Lauren Wood, Sunday Herald Sun

Subscriber only
|
May 16, 2020 4:44pm





Jy Simpkin doesn’t think he’ll ever get used to having his “brain tickled”

The North Melbourne midfielder – like every AFL player – was this week tested for coronavirus and is bracing for a “new normal” which will include an inspection of his living arrangements and twice-weekly testing for the contagious disease.

“I’m not looking forward to it, to be honest,” he said.

“We had ours on Friday, and the thing goes that far up your nose, it feels like it’s literally tickling your brain. It brings instant tears to your eyes. Twice a week is not going to be fun.

“Hopefully we get used to it – otherwise it’s going to be a long year of corona testing.”

Simpkin, who lives with teammate Mason Wood and an accountant mate from home town Mooroopna, thinks his situation won’t change too much but admits it will make for a very quiet few months ahead.
North Melbourne's Jy Simpkin trains at Arden St with the club's high performance manager Jona Segal. Picture: Tim Carrafa

North Melbourne's Jy Simpkin trains at Arden St with the club's high performance manager Jona Segal. Picture: Tim Carrafa

“It’s going to be the same old boring life, but it’s what we’ve got to do to get back playing footy and if it means we get back playing footy, I know I’m happy to do that,” he said.

“If you lived by yourself it wouldn’t be great … I like to interact with people and do stuff, so when I’m home alone, I go pretty crazy.”

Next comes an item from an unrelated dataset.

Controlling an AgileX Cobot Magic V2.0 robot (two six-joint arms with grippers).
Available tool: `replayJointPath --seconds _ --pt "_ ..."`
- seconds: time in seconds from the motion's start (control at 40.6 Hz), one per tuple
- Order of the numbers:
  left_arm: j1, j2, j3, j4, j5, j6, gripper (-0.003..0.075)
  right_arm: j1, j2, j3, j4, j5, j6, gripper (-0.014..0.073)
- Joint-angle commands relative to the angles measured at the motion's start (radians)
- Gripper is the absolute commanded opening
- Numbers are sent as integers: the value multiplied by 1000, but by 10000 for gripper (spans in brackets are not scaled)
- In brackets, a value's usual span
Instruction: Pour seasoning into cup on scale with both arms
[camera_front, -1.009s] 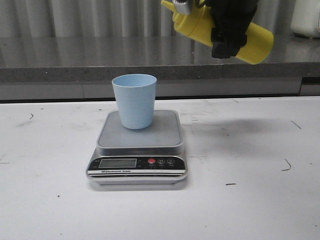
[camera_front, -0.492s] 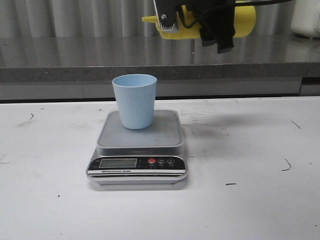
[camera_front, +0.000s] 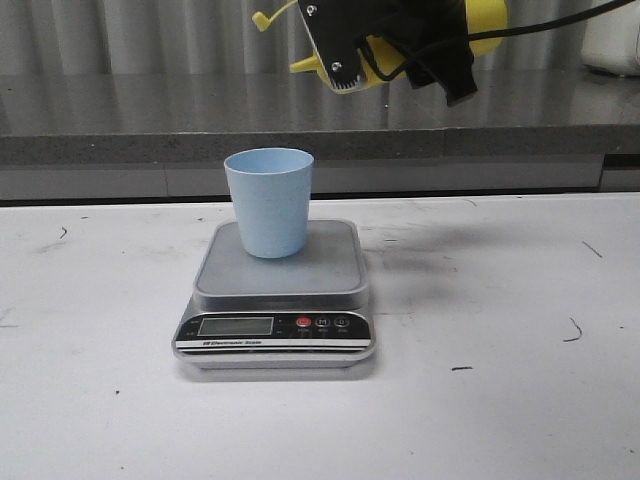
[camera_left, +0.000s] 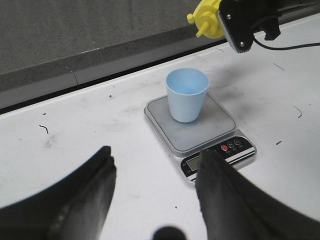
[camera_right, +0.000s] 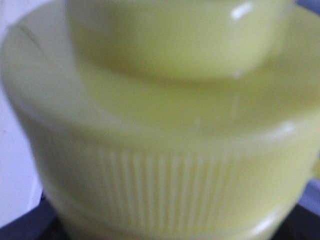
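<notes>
A pale blue cup stands at the back of the scale mid-desk. High above, the right gripper clamps the tilted yellow seasoning bottle. The left gripper hangs spread apart, well clear.

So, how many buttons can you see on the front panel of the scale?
3: a red button nearest the display, then two dark buttons in a row to its right.

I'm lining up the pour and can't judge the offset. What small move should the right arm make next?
Probably shift the yellow bottle toward the robot's left, then tip further. Held high in the right gripper, its nozzle lies roughly level, over the rim of the blue cup on the scale.
</notes>
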Motion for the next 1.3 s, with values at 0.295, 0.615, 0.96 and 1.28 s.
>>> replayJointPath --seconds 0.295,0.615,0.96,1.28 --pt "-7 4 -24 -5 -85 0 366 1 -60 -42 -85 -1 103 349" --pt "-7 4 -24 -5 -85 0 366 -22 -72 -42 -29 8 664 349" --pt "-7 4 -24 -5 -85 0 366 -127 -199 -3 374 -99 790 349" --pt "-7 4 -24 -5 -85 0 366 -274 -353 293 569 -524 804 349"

When Simpkin was put through his paces on Saturday morning under the watchful eye of Roos high performance boss Jona Segal, the apparent temperature sat just above one degree.

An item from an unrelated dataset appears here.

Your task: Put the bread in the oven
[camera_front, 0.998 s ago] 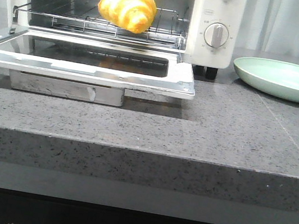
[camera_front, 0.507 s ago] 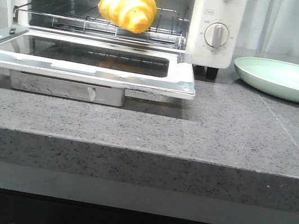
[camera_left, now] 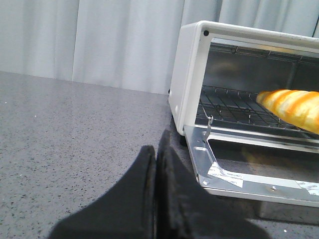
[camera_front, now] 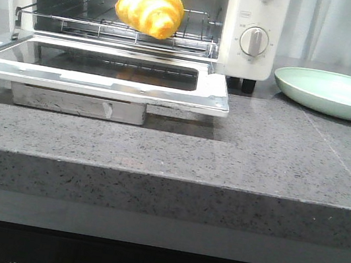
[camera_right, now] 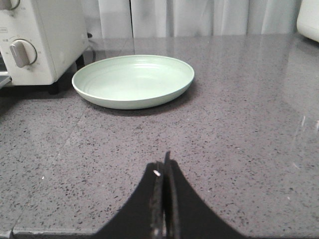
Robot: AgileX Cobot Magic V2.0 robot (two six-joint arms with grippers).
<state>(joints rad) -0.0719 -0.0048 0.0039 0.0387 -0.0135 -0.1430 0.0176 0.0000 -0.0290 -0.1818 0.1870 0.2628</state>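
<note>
Where the front view looks over the speckled grey stone bench [camera_front: 258, 158], pale curtains [camera_front: 345, 31] hang behind it. At the back left stands the oven [camera_front: 251, 30], its glass door [camera_front: 104, 73] folded down flat, and the bread [camera_front: 149, 8] lies on the wire rack [camera_front: 79, 19] inside. A pale green plate [camera_front: 335, 93] sits on the bench just right of the oven. Neither arm shows here.

From the left wrist, the left end effector [camera_left: 156, 164] hangs low over bare bench beside the open oven, its black fingers pressed together with nothing between them. The bread rests on the rack beyond.

From the right wrist, the right end effector [camera_right: 163, 174] is likewise closed on nothing, above the bench short of the plate.
</note>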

It proved a far cry from where the young Roo spent the majority of his football hiatus – Kununurra, where on Sunday it will enjoy a forecast of a lazy 34 degrees.

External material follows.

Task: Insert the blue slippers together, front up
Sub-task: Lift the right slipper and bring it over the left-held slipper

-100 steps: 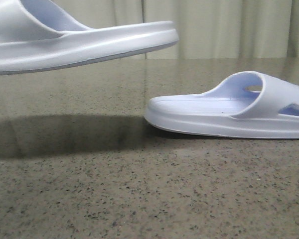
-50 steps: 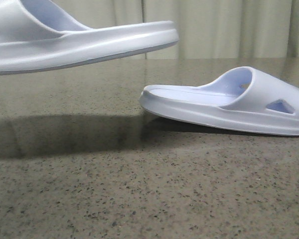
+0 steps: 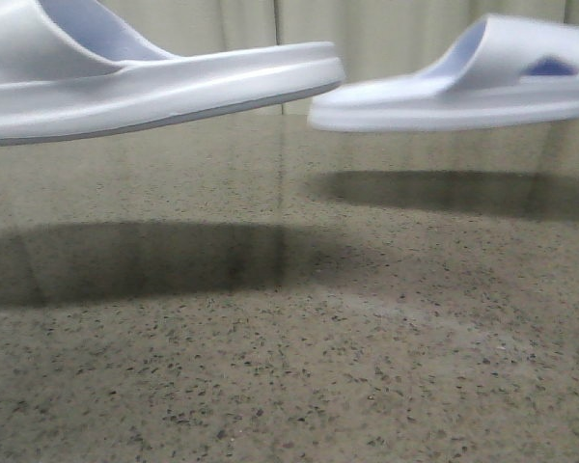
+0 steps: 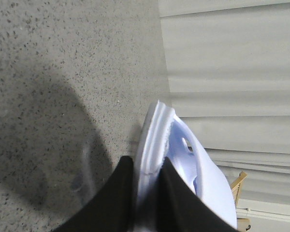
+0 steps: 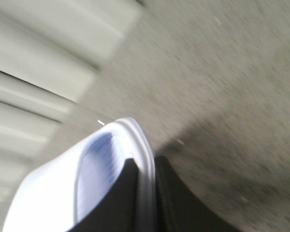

The keen fisherman spent five weeks with his girlfriend’s family in far northern Western Australia, so became used to isolation, reeling in barramundi over a metre in size and even goanna.

But training alone had its challenges, tasked with an individual program to try and follow to the letter.

“Without a doubt, especially in those times a couple of months ago when we didn’t know when the season was coming back … there was times where you do get less motivated than what you’d want to be like,” he said.

“But you get through the program still which is just what you’ve got to do.”

Since he returned three weeks ago, Simpkin has embarked on one-on-one sessions with Segal, who travels from where he is isolating with his family – and for a while, young Roo Tarryn Thomas – in Gladysdale in the Yarra Valley to meet with players.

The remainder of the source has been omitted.